◆ ASSIGNMENT ◆
In the listing that follows, locate the line containing "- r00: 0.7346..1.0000" and the line containing "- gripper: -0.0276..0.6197". Retype exactly those two lines and every line between them, and nothing more.
Content starts
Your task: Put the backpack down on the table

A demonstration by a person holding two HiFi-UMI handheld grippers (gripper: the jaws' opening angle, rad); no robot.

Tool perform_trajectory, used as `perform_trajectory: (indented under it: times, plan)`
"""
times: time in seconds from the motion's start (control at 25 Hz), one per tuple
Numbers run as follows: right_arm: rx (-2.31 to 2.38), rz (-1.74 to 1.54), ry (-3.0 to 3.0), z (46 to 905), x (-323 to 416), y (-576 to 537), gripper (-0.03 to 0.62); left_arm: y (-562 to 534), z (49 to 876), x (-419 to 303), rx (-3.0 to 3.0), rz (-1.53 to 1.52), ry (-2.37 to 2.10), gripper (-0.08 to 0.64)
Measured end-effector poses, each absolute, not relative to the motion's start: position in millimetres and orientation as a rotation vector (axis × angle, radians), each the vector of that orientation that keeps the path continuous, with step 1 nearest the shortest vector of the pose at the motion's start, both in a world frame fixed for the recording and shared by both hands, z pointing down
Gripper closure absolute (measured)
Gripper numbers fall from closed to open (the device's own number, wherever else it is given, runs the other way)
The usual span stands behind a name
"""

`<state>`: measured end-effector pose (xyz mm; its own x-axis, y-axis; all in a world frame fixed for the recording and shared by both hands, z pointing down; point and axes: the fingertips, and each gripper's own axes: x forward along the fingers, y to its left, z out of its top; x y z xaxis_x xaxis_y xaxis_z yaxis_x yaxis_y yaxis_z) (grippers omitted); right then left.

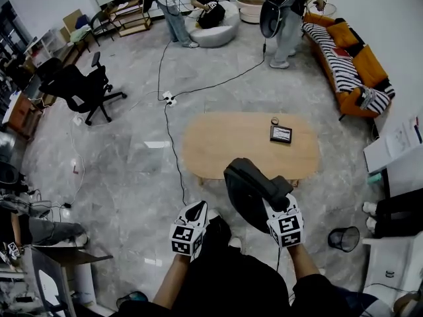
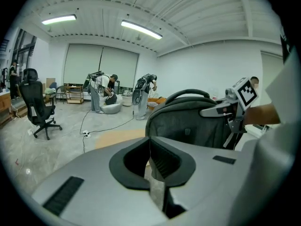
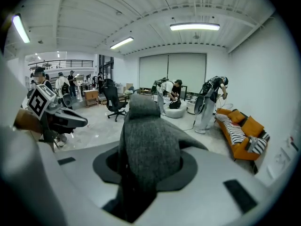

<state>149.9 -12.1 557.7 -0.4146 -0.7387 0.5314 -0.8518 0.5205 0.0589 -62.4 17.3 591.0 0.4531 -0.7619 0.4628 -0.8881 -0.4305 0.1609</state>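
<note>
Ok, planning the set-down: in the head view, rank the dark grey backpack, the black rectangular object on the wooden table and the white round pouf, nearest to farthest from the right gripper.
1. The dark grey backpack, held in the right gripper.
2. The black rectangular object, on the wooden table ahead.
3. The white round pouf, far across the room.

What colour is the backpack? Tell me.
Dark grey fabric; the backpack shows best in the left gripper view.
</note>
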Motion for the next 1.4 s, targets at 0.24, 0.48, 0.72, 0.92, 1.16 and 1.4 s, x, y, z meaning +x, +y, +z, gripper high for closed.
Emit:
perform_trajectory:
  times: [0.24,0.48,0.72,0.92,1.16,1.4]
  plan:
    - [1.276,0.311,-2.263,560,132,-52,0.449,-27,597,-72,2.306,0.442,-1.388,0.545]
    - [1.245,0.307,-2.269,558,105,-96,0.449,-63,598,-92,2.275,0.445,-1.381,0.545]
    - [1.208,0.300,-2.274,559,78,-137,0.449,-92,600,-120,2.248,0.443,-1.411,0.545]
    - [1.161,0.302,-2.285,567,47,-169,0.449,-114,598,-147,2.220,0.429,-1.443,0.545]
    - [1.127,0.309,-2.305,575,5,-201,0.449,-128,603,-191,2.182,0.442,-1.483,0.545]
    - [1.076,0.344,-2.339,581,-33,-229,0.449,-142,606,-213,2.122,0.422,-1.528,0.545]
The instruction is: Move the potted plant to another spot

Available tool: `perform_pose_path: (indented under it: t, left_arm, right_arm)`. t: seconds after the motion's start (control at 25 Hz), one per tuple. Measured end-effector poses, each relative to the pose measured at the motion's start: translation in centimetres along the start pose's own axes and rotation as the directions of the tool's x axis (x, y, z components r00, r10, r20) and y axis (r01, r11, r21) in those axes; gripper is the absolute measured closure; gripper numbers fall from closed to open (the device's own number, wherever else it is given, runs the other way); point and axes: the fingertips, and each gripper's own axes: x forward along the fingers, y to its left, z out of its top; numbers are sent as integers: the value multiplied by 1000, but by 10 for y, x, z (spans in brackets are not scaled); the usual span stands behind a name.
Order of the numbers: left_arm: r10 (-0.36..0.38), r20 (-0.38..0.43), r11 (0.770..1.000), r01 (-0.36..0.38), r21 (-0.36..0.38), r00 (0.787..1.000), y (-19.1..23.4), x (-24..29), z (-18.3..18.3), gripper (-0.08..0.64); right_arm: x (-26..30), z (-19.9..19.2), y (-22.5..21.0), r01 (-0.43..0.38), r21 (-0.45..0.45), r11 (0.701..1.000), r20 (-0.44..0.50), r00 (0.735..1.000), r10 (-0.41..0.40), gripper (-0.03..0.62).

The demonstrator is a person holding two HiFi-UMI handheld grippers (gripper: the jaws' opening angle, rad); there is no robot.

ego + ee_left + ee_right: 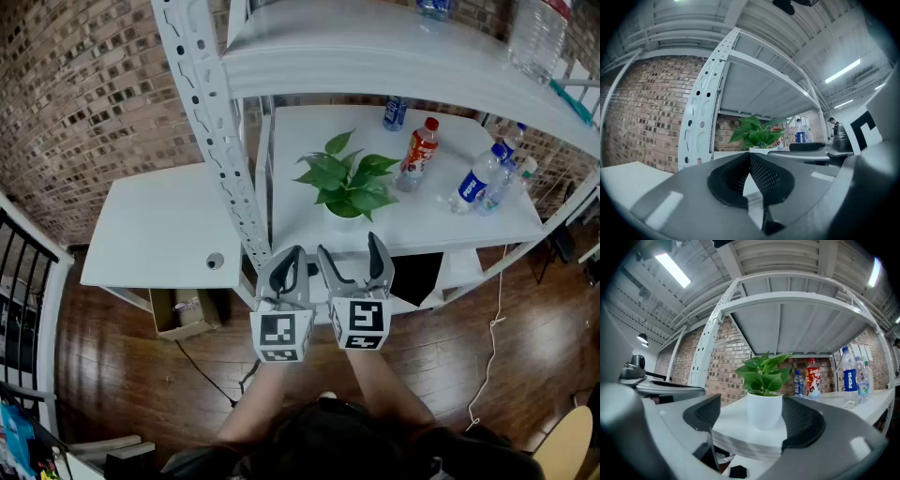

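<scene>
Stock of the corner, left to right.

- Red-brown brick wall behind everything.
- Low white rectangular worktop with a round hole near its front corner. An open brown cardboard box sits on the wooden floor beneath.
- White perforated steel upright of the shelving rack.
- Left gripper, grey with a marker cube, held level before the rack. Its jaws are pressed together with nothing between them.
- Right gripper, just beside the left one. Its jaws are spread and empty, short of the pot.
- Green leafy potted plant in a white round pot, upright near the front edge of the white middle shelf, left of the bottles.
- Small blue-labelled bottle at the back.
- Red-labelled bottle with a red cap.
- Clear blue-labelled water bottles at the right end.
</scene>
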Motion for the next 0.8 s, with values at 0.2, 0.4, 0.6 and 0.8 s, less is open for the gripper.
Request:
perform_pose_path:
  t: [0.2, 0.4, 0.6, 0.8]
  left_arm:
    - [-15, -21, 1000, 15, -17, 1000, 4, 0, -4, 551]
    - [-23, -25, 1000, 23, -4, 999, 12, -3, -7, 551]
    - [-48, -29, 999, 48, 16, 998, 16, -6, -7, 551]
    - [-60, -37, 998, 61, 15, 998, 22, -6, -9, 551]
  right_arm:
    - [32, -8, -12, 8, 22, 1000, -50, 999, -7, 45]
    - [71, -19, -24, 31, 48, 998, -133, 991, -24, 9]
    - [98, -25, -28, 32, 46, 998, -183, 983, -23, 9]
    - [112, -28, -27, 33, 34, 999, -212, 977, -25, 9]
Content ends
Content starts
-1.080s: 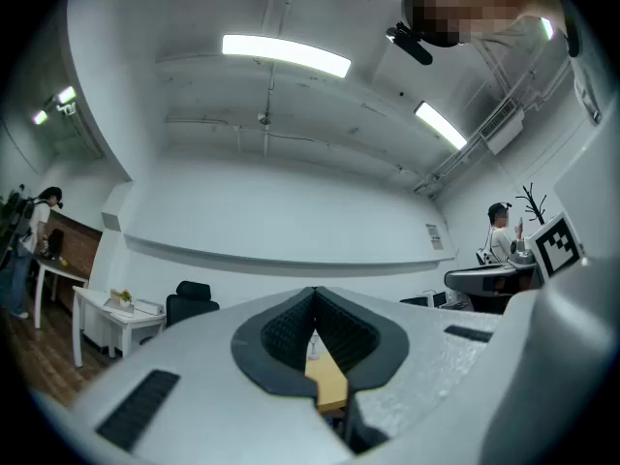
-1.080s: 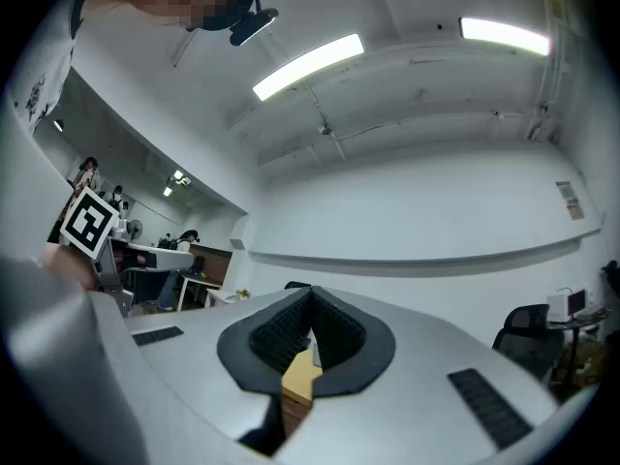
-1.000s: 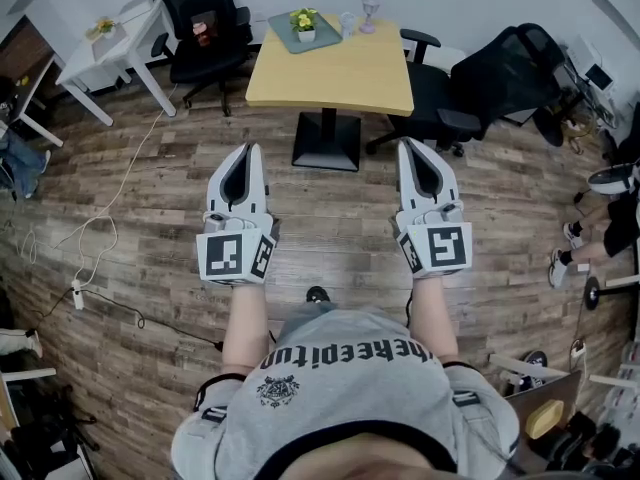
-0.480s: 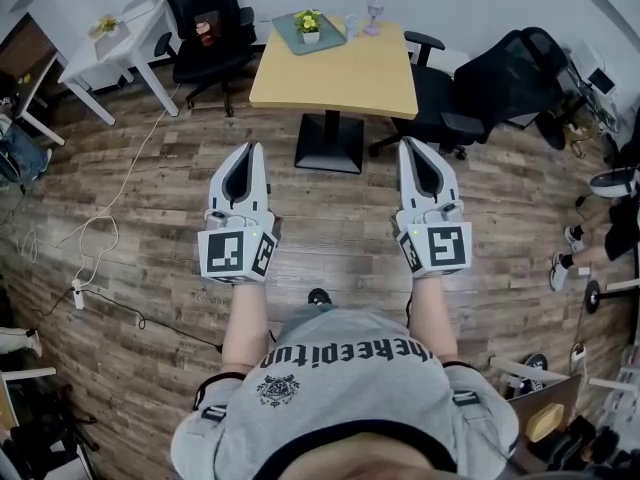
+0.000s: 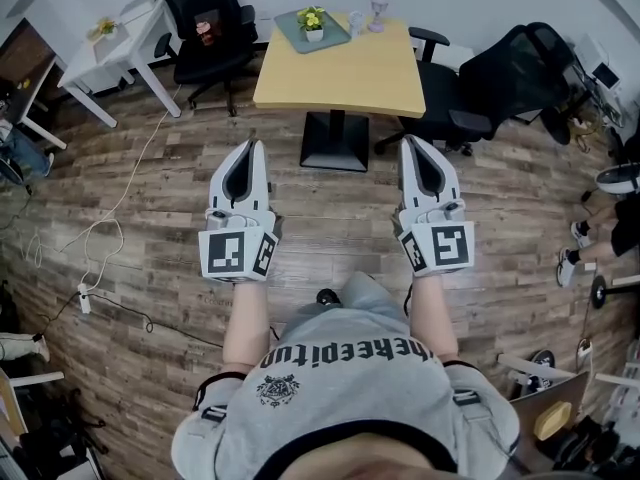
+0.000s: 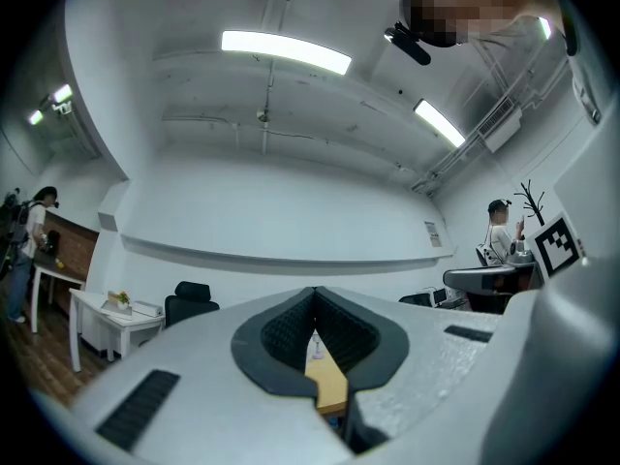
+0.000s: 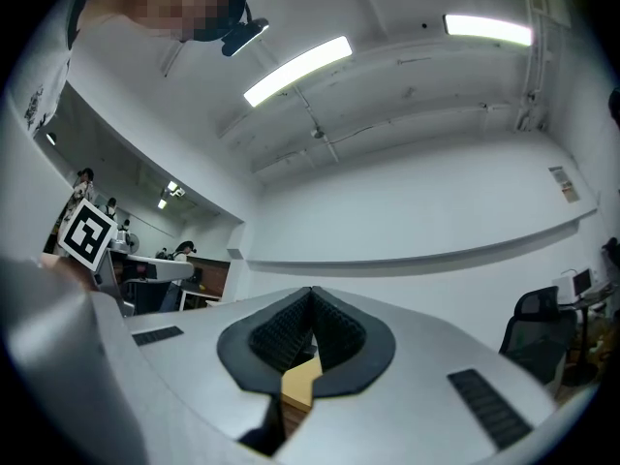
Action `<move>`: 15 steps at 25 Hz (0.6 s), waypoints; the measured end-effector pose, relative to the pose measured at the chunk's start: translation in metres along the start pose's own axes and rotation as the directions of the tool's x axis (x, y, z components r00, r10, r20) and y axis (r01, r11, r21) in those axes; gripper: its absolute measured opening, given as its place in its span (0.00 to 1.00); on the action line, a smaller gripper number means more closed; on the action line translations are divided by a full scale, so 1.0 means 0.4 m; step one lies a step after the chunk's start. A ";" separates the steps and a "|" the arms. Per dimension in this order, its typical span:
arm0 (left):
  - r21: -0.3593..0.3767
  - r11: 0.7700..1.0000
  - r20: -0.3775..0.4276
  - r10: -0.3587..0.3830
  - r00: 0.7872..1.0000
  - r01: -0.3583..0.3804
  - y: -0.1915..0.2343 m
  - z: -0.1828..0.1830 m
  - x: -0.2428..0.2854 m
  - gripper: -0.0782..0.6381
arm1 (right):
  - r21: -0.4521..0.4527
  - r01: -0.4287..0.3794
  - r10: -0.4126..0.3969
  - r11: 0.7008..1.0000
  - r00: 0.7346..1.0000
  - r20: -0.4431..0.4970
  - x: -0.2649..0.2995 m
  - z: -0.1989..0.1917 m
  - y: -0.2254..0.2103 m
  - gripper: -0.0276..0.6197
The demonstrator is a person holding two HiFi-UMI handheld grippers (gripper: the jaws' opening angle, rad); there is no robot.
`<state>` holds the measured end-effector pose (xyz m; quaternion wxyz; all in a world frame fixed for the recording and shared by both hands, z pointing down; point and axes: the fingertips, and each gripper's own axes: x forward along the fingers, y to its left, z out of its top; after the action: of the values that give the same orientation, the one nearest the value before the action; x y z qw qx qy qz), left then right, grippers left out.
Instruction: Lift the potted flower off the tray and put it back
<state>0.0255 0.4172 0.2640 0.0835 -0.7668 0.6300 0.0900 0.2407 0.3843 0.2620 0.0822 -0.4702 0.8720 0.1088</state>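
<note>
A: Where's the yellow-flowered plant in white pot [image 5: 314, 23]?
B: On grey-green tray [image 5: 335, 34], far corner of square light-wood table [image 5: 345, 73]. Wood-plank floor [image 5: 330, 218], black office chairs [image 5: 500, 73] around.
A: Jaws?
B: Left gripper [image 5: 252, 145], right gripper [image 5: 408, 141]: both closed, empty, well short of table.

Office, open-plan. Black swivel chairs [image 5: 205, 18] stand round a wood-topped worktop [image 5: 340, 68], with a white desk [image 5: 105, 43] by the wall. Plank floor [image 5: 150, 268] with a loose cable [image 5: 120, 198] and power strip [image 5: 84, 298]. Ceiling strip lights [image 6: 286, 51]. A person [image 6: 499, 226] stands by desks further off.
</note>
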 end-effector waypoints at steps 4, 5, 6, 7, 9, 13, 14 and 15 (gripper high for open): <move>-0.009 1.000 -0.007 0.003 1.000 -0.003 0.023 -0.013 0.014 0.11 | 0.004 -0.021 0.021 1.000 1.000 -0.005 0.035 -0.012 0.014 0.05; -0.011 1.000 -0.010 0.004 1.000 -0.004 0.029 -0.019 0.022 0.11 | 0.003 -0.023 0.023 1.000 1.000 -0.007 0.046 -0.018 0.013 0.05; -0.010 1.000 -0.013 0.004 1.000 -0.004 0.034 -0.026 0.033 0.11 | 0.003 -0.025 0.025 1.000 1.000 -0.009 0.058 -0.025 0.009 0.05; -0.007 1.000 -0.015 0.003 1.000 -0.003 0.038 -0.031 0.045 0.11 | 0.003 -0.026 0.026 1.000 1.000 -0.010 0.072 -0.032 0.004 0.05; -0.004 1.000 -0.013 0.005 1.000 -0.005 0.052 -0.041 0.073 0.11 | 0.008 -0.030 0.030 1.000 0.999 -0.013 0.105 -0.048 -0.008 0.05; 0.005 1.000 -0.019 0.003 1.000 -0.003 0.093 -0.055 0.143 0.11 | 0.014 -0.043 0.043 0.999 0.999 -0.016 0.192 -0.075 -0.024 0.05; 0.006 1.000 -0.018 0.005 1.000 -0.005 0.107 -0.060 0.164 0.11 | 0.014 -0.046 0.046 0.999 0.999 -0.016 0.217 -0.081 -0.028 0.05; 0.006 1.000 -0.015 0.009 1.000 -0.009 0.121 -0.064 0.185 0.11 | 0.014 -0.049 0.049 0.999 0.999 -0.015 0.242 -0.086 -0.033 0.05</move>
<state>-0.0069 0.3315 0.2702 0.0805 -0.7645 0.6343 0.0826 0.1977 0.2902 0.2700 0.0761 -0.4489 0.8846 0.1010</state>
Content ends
◆ RESPONSE TO THE TASK ◆
  - r00: 0.7346..1.0000
  - r20: -0.4431..0.4970
  - x: -0.2649..0.2995 m
  - z: -0.1989..0.1917 m
  - y: -0.2254..0.2103 m
  - gripper: -0.0276..0.6197

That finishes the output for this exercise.